Structure based design and synthesis of MLCP inhibitors. (A) 17e docked into the crystal structure of PP1C showing the guanidine group interacting with the hydrophobic groove and the dansyl portion of the molecule interacting with the β12–13 loop. (B) Synthesis of MLCP inhibitors.

Next, we focused our design efforts on two main structures of the catalytic pocket, the hydrophobic groove and the β12–13 loop (Figure 3A). The β12–13 loop is a critical portion of the catalytic pocket because it is highly flexible and is the least conserved portion of the binding pocket among the members of the PPP superfamily. This loop and the hydrophobic groove together are responsible for determining the substrate specificity imparted onto the catalytic subunit by the regulatory subunit MYPT1 and is important to inhibitor binding. This led us to expand the hydrophobic region of the inhibitor molecule through an ester linkage.

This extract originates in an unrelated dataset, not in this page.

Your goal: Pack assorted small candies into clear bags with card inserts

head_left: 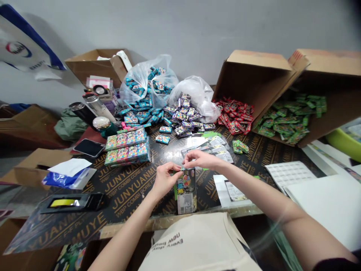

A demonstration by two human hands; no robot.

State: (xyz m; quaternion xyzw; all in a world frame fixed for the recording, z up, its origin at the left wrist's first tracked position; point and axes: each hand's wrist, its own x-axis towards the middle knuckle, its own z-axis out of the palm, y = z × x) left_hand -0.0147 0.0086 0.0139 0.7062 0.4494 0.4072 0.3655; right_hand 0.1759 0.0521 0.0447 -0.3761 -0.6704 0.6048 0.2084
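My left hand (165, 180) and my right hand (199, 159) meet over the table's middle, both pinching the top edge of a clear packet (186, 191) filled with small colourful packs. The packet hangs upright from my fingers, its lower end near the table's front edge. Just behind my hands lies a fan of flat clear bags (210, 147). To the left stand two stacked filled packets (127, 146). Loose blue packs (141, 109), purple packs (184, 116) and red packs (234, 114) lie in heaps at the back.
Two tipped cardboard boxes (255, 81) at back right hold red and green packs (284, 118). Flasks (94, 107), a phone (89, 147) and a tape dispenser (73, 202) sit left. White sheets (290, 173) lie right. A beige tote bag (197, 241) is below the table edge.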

This modification resulted in modest MLCP inhibition (13m, 840 and 14a, 485 μM). We continued our optimization by adding a guanidino thiazole to this series of compounds and found the inhibitory effect was pronouncedly increased, as in compound 13a (74 μM). With this active core structure in hand, we set out to design a series of guanidine thiazoles that would have enhanced inhibition of MLCP.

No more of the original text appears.